The following statistics were taken from The Sentencing Project: Number of Parents in Prison, 1991-2007 (Project, 2007).

  • The number of children with parents in prison increased by 80% between 1991 and 2007.
  • 1 in 15 black children, 1 in 42 Latino children, and 1 in 111 white children had a parent in prison in 2007.
  • Black children are 7.5 times more likely and Hispanic children are 2.6 times more likely than are white children to have a parent in prison.

Here is a listing of some of the opportunities missed as a direct result of Mass Incarceration (Project, 2007).

  • Compared with the general population, parents in prison are more likely to have problems that may place children at risk for social and emotional problems
  • 9% of parents in prison were homeless in the year before the arrest leading to their current imprisonment.
  • 20% were physically or sexually abused prior to their imprisonment.
  • 38% do not have a high school diploma or GED.
  • 41% have infectious medical problems (including tuberculosis, hepatitis, HIV, and sexually transmitted diseases).2 o 57% have current mental health problems.

How we got to this point

In 1971, former U.S. President Richard Nixon declared a war on drugs. The connection between crime, drugs, and race are very significant. In the 1970s, African-American was arrested 2x times as much as Caucasian Americans. Since the inception of the War of Drugs, African-Americans have been arrested 5x more than their Caucasian counterparts. Ironically, on average, Caucasian people commit more crimes than their African American counterpart. This revelation comes from the unfair drug sentencing laws target African Americans.  In 1986, the Anti-Drug Abuse Act was signed into law by U.S. President Ronald Reagan. “This act mandated a minimum sentence of 5 years without parole for possession of 5 grams of crack cocaine while it mandated the same for possession of 500 grams of powder cocaine. This 100:1 disparity was reduced to 18:1, when crack was increased to 28 grams” (Wikipedia, 2017).

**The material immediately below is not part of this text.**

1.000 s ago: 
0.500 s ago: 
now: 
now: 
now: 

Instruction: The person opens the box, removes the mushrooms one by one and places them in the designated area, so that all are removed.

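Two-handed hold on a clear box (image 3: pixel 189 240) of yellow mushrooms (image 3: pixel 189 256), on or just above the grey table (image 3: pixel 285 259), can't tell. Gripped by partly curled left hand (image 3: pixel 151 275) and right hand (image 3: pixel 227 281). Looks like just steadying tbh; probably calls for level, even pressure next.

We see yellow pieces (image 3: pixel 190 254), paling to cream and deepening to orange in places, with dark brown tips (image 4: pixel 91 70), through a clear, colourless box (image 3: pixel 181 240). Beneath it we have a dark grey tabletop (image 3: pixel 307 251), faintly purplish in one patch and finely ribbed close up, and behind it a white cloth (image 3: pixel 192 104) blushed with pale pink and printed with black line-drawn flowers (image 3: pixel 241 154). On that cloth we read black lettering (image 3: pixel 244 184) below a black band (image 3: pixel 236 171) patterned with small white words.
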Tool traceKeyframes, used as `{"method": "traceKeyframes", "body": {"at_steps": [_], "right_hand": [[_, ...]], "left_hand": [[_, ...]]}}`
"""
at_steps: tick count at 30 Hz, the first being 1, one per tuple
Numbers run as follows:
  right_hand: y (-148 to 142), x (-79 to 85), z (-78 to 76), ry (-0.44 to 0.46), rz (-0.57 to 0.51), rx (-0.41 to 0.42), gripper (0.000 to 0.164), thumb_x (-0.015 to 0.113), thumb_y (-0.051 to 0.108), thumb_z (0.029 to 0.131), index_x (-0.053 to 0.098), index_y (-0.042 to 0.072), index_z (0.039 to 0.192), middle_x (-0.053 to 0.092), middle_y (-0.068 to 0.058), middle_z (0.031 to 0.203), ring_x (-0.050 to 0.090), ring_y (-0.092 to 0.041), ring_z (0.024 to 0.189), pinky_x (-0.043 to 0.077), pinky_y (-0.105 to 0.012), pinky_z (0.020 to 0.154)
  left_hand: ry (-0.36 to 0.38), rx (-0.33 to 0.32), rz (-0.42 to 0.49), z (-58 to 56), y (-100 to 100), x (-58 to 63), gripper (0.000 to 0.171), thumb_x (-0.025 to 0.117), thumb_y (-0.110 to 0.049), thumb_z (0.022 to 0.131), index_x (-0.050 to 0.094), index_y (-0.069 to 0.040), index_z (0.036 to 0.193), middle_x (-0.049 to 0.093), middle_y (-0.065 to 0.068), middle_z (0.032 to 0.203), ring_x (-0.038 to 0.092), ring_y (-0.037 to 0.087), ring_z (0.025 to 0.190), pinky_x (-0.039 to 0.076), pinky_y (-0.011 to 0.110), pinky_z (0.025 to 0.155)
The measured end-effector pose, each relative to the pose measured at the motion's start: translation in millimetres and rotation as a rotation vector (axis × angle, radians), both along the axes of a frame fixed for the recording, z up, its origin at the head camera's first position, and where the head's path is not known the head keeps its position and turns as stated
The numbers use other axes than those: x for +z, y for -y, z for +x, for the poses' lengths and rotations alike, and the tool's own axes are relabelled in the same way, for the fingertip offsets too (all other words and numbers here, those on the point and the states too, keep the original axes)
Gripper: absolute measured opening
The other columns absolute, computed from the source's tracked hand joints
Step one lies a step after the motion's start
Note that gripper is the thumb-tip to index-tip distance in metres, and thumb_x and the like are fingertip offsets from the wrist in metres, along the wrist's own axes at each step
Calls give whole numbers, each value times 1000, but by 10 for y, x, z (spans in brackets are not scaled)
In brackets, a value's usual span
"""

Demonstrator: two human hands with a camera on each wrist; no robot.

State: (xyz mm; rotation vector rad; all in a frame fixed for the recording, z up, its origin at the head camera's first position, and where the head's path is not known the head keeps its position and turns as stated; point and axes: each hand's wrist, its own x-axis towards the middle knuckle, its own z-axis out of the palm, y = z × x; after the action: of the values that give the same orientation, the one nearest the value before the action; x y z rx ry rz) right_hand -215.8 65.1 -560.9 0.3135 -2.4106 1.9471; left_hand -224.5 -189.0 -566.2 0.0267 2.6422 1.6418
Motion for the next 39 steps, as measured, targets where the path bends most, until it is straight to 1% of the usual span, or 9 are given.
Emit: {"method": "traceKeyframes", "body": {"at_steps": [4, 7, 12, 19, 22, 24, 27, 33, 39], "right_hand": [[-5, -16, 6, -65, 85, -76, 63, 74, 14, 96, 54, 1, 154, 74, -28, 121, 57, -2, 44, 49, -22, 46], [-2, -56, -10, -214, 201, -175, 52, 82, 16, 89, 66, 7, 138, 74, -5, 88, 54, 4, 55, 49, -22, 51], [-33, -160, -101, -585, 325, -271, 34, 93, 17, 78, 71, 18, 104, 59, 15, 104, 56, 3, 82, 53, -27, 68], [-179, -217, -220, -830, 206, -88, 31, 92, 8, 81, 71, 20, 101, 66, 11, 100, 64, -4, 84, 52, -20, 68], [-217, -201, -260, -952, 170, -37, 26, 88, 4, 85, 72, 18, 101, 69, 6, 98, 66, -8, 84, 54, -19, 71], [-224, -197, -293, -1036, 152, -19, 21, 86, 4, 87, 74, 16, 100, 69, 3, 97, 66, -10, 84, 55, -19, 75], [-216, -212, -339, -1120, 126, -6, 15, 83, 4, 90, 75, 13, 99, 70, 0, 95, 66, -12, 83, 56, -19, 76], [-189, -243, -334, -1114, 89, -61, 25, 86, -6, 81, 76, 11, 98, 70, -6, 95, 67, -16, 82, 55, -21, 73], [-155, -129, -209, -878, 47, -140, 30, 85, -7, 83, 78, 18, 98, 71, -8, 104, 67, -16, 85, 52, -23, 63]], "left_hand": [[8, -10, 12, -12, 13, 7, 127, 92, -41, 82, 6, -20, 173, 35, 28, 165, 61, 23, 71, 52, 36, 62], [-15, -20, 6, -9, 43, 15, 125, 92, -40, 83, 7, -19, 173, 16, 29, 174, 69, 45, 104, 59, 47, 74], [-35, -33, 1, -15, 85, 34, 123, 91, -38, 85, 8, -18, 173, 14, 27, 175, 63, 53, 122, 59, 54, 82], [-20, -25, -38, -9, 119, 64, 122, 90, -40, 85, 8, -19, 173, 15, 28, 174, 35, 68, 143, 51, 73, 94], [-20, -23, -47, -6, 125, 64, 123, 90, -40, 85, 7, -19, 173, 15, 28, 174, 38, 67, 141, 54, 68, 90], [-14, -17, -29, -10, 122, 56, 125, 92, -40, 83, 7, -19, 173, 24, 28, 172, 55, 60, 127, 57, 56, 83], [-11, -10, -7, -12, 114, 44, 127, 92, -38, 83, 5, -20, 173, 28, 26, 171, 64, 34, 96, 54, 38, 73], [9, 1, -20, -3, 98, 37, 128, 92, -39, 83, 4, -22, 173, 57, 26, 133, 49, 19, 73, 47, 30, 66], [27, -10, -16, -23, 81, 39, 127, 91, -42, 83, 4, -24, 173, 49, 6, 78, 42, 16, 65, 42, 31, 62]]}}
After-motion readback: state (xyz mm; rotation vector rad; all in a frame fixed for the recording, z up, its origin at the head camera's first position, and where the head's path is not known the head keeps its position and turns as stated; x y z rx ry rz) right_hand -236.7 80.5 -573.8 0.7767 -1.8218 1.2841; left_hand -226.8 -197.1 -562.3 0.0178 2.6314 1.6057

In 1994, former U.S. President Bill Clinton signed the 1994 Crime Bill in the law which, expanded the death penalty, encouraged states to lengthen prison sentences, and eliminated federal funding for inmate education. The Crime Bill also created longer mandatory sentences for nonviolent drug crimes, unjustly targeted to Blacks and Hispanics offenders. African-Americans and Hispanics were more likely than white people to be stopped by police.  In addition, the 1996 Welfare to Work Program, forcing mothers to work for their government benefits. Due to the increase of more fathers in prison and mothers having being forced to work, children were left with no alternative to parenting other than to raise themselves which them to be more susceptible gang activity and street violence. Conclusively, the anti-drug and crime laws created a revolving door between poverty and prison.

I am convinced the “War on Drugs” in 1971, “Anti-Drug Abuse Act” in 1986 and the “1994 Crime Act” all played a symbolic role in the mass incarceration of American citizens; particularly in the African-American and Hispanic communities. Our homes are broken and in desperate need of repair due to the absence of the male figure in our homes. Our mothers are forced to play both roles but every boy and girl needs to be in a two-parent household. I encourage fathers to play a bigger role in their children’s lives in the community surrounding them. The better our fathers become, the better the communities will be.

Article was written by Derek Bernard (founder, AVOF) and Troy Hughey (AVOF Editor and  Law & Political Correspondent)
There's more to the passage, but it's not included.